Potential biomarker of human papillomavirus 16 L1 methylation for prediction of anal intraepithelial neoplasia in men who have sex with men (MSM)

Quantitative measurement of human papillomavirus (HPV) 16 early promoter and L1 genes methylation were analyzed in anal cells collected from men who have sex with men (MSM) to determine the potential biomarker for screening of HPV related anal cancer. The methylation patterns of the HPV16 genes including early promoter (CpG 31, 37, 43, 52 and 58) and L1 gene (CpG 5600, 5606, 5609, 5615, 7136 and 7145) were analyzed in 178 anal samples with histology diagnosed as normal, anal intraepithelial neoplasia (AIN) 1, AIN2 and AIN3 by pyrosequencing assay.
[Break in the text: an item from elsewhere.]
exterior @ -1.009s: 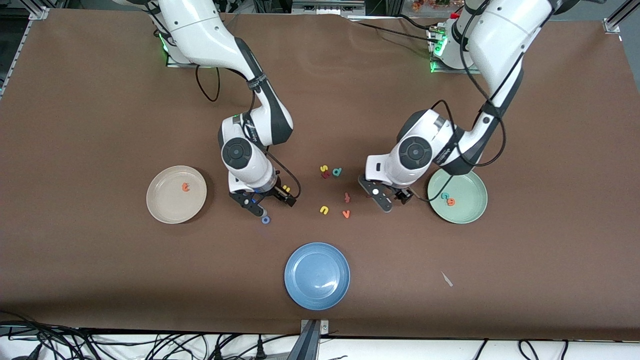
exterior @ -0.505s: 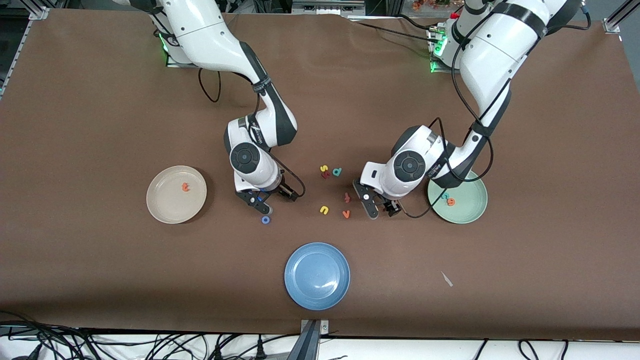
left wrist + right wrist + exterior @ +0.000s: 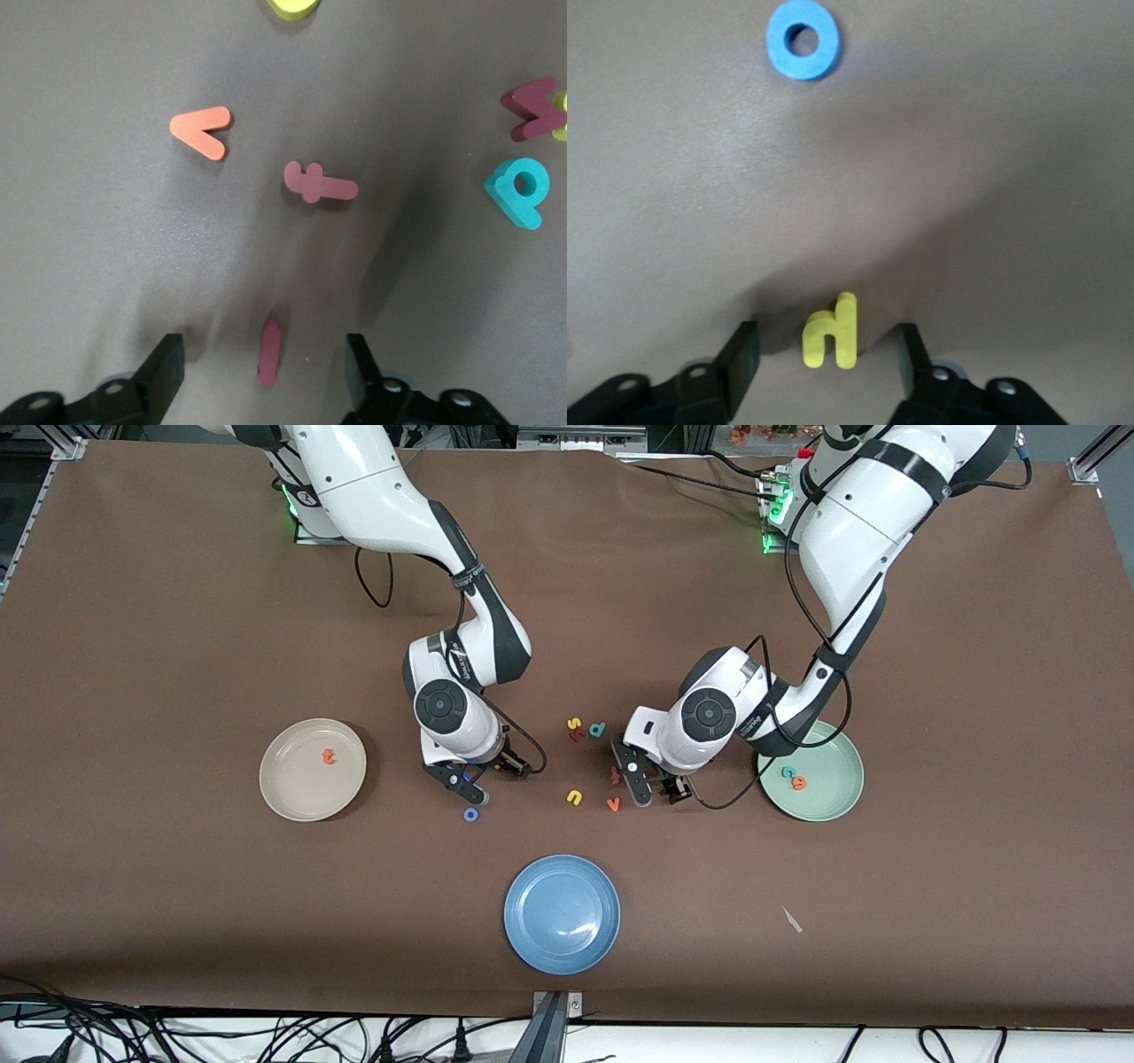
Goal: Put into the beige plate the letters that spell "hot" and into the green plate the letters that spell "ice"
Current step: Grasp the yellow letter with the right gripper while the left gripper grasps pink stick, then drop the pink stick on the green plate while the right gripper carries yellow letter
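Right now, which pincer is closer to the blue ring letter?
The right pincer, just above the blue ring, straddling the yellow h. The left pincer is off by the green plate.

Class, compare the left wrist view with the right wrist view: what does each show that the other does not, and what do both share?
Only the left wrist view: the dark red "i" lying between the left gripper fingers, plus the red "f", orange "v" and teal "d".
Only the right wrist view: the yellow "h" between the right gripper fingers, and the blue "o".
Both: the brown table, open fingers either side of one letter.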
Low methylation levels of early promoter (<10%) and L1 genes (<20%) were found in all detected normal anal cells, while medium to high methylation (>20-60%) in early promoter was found 1.5% (1/67) and 5% (2/40) in AIN1 and AIN2-3 samples, respectively. Interestingly, slightly increased L1 gene methylation level (>20-60%) especially at HPV16 5'L1 regions CpGs 5600 and 5609 from normal to AIN3 were demonstrated. Moreover, negative correlation between high HPV16 L1 gene methylation at CpGs 5600, 5609, 5615 and 7145 and low percentage of CD4+ was found in AIN3 HIV positive cases. When compared methylation status of AIN2-3 to those of the normal/AIN1 lesion, the results indicated potential of using HPV16 L1 gene methylation as a biomarker for HPV related cancer screening.